**Problem statement:**
Give an unaltered copy of the listing below, minus its pictures.

**Given information:**
---+---
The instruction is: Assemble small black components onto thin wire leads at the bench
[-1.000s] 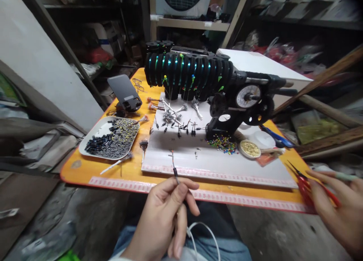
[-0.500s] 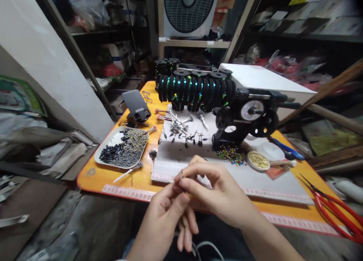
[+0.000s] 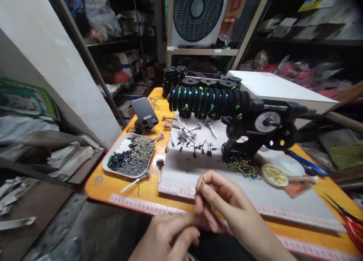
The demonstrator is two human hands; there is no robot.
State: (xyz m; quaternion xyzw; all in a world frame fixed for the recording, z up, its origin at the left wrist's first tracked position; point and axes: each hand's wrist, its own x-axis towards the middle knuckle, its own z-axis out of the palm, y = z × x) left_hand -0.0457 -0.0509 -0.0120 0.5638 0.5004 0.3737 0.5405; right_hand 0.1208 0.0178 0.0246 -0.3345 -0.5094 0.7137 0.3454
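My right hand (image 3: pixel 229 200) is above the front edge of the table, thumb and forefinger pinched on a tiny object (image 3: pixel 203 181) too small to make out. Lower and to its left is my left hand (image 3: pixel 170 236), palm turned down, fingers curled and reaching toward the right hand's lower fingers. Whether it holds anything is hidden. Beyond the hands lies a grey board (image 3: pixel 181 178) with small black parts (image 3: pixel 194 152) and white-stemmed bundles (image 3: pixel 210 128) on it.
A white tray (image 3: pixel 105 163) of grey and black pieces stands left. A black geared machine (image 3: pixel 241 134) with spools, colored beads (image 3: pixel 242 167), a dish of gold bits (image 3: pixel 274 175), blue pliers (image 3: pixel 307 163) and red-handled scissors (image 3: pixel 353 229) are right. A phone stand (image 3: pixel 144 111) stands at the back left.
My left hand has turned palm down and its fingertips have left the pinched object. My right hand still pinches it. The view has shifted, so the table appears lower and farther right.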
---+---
**Task output:**
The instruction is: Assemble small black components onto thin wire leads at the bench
[-1.000s] 
[-0.500s] 
[+0.000s] 
The demonstrator is two human hands; there is no robot.
State: (xyz m; quaternion xyzw; all in a world frame fixed for the recording, z up, its origin at the left wrist's first tracked position; point and axes: each hand's wrist, its own x-axis towards the middle knuckle, its own z-axis out of the palm, y = z × x) left_hand -0.0457 -0.0509 -0.0120 0.5638 0.5004 0.3737 0.5405; right_hand 0.1208 0.0178 0.0246 -0.3345 -0.5094 0.7137 0.3454
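My right hand (image 3: pixel 229 200) is above the front edge of the table, thumb and forefinger pinched on a tiny object (image 3: pixel 203 181) too small to make out. Lower and to its left is my left hand (image 3: pixel 170 236), palm turned down, fingers curled and reaching toward the right hand's lower fingers. Whether it holds anything is hidden. Beyond the hands lies a grey board (image 3: pixel 181 178) with small black parts (image 3: pixel 194 152) and white-stemmed bundles (image 3: pixel 210 128) on it.
A white tray (image 3: pixel 105 163) of grey and black pieces stands left. A black geared machine (image 3: pixel 241 134) with spools, colored beads (image 3: pixel 242 167), a dish of gold bits (image 3: pixel 274 175), blue pliers (image 3: pixel 307 163) and red-handled scissors (image 3: pixel 353 229) are right. A phone stand (image 3: pixel 144 111) stands at the back left.
My left hand has turned palm down and its fingertips have left the pinched object. My right hand still pinches it. The view has shifted, so the table appears lower and farther right.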

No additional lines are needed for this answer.